Afghanischer Bericht weist Einzeltäter-Version bei Massaker zurück *

Nach dem Massaker an Zivilisten im südafghanischen Kandahar geht das Parlament in Kabul entgegen der Darstellung der US-Armee nicht von einem Einzeltäter aus.

»Mehr als ein Dutzend Soldaten (...) haben Dorfbewohner getötet und dann die Leichen verbrannt«, sagte der Abgeordnete Nahim Lalai Hamidsai aus Kandahar am Sonntag. Das habe die Untersuchung einer Parlamentskommission ergeben, der Hamidsai angehört. »Alle Dorfbewohner, mit denen wir gesprochen haben, sagten, dass 15 bis 20 Mann da waren.« Aus Hamidsais Sicht sprechen auch die unterschiedlichen Orte des Massakers gegen die Einzeltäter-These. Eines der Häuser, in dem Zivilisten getötet worden seien, liege nördlich der US-Basis, von der aus der oder die Täter kamen, erklärte der Abgeordnete. »Die anderen zwei (Häuser) sind in einem anderen Dorf südlich der Basis. Zwischen der Basis und den Häusern liegen mindestens vier Kilometer.«

Bei dem Massaker waren am Sonntag vergangener Woche nach afghanischen Regierungsangaben 16 Zivilisten getötet worden, darunter neun Kinder. Die USA verdächtigen einen 38 Jahre alten Unteroffizier namens Robert Bales, der nach einem Bericht der »New York Times« inzwischen in ein Militärgefängnis im US-Bundesstaat Kansas gebracht wurde.

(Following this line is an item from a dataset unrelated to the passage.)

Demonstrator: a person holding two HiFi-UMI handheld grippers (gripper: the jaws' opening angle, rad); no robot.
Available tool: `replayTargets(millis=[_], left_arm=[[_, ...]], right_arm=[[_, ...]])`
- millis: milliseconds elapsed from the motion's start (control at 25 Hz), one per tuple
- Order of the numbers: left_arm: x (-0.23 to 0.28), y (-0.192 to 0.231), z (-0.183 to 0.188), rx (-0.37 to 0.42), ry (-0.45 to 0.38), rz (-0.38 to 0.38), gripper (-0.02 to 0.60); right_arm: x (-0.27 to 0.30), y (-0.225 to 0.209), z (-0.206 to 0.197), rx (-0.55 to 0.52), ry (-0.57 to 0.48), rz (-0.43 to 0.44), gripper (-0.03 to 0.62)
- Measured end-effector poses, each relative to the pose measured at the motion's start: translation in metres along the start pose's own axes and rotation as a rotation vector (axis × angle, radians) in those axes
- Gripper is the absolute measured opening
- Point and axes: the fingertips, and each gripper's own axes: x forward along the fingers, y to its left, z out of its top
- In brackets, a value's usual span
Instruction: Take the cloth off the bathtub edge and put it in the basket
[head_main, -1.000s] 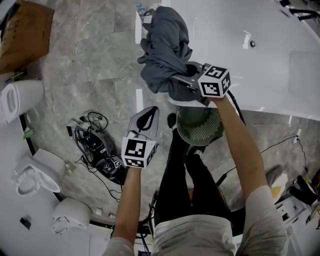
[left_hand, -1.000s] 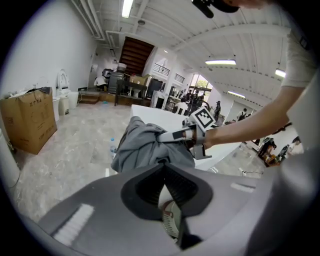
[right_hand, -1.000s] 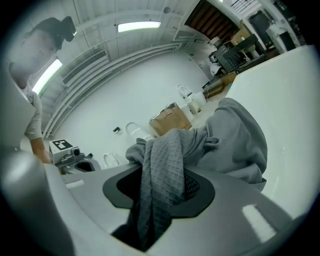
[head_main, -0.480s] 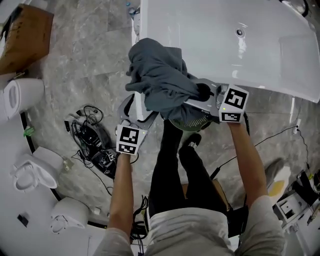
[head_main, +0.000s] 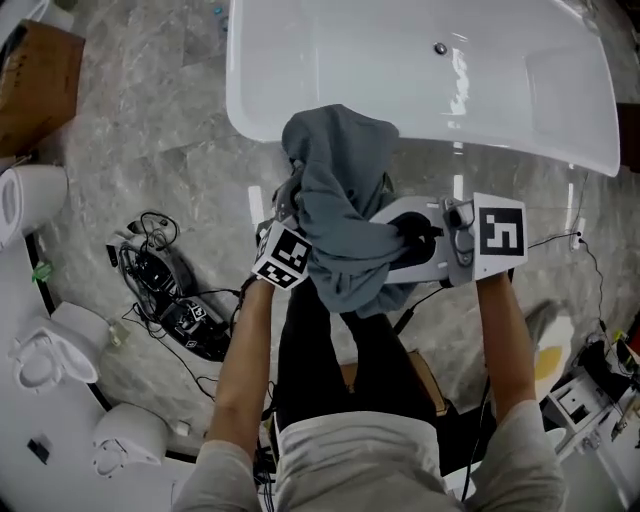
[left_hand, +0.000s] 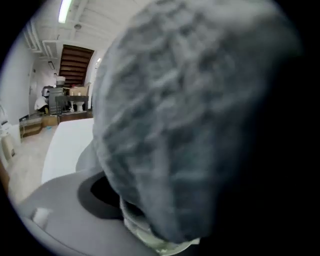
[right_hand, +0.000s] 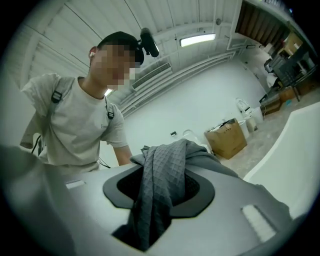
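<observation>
The grey waffle cloth (head_main: 345, 235) hangs bunched in the air in front of the white bathtub (head_main: 300, 100), between my two grippers. My right gripper (head_main: 402, 237) is shut on it; in the right gripper view a fold of the cloth (right_hand: 162, 165) runs down through the jaws. My left gripper (head_main: 289, 215) is under the cloth's left side, its jaws opening, with the fabric draped over it. The cloth (left_hand: 190, 125) fills most of the left gripper view. A pale green rim (left_hand: 165, 243) shows beneath it there. In the head view the cloth hides the basket.
The person's dark trouser legs (head_main: 320, 370) are directly below the cloth. A tangle of cables and devices (head_main: 170, 295) lies on the marble floor to the left. Toilets (head_main: 40, 355) and a cardboard box (head_main: 35, 85) line the left side, and equipment (head_main: 580, 400) sits at lower right.
The cloth has come off the tub edge and moved toward the person with the right gripper. The left gripper rose to it and opened. The green basket has gone out of sight.
</observation>
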Motion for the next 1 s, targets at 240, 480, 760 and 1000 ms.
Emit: replayTargets(millis=[240,480,760,1000], left_arm=[[0.023,-0.066,0.022,-0.082,-0.093,-0.041,0.177],[0.020,-0.115,-0.008,-0.162,-0.029,-0.037,0.146],[0.008,-0.105,-0.074,-0.324,0.047,0.107,0.143],[0.019,-0.066,-0.081,-0.387,0.017,0.184,0.141]], right_arm=[[-0.070,0.028,-0.015,0.050,-0.220,-0.113,0.133],[-0.111,0.052,-0.071,0.140,-0.438,-0.248,0.133],[-0.110,0.028,-0.144,0.229,-0.410,-0.458,0.135],[-0.119,-0.032,-0.205,0.221,-0.278,-0.803,0.137]])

Das Parlament in Kabul hatte ein öffentliches Verfahren gegen den US-Soldaten in Afghanistan verlangt. Angesichts der Bluttat forderte das Parlament Präsident Hamid Karsai auf, ein Abkommen aufzulösen, das ausländische Soldaten vor Strafverfolgung durch afghanische Behörden schützt. Die Resolution sei einstimmig verabschiedet, von Karsai aber bislang nicht unterzeichnet worden, sagte Hamidsai. Bislang werden Straftaten in den jeweiligen Truppenstellernationen verfolgt.

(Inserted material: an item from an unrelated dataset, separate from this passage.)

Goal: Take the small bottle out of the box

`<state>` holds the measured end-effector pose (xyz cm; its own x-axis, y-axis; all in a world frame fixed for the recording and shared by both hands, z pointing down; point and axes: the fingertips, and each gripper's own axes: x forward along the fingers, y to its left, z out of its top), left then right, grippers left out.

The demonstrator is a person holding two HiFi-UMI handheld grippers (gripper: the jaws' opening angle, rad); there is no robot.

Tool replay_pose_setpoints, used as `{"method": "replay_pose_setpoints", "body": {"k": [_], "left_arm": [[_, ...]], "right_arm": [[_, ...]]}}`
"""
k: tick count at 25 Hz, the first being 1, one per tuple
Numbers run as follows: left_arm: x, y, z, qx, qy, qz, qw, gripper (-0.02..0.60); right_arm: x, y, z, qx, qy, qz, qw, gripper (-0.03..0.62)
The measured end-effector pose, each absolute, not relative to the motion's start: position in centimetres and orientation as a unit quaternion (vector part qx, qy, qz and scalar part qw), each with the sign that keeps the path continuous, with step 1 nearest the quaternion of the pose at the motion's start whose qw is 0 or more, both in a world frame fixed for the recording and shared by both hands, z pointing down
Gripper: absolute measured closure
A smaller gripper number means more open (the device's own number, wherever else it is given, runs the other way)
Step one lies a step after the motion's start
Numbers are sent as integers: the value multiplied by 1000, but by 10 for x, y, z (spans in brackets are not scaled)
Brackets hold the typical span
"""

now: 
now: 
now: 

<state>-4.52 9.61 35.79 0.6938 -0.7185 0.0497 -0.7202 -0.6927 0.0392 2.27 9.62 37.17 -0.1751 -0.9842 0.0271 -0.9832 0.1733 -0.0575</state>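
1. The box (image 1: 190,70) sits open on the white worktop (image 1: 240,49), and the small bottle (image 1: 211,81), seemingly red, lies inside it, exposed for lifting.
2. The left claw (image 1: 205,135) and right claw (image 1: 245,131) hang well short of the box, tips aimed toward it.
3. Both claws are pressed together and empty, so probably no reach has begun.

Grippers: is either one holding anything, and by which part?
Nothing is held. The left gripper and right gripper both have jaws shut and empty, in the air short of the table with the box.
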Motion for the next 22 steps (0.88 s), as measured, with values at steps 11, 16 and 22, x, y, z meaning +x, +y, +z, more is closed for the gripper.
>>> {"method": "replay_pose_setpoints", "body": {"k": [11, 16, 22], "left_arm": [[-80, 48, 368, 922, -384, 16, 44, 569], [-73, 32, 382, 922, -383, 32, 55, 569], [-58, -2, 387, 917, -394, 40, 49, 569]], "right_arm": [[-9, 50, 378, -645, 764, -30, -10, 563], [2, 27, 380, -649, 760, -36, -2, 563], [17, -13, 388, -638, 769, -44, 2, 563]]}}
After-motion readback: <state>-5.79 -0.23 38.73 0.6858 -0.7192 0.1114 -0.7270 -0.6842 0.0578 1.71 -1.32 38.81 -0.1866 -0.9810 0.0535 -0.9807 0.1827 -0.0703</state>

Unterdessen haben die Anwälte des mutmaßlichen US-Amokschützen Bales Berichte über dessen angeblich ausgeglichenes Wesen bestätigt. Der Feldwebel sei Vorgesetzten, Angehörigen und Freunden als »besonnener, erfahrener Soldat« bekannt gewesen, teilten die Verteidiger am Wochenende mit. Es sei daher weiterhin »zu früh«, etwas über die Ursachen des Amoklaufs zu sagen. In dieser Woche sei ein mehrtägiges Treffen mit Bales geplant, gaben die Anwälte an.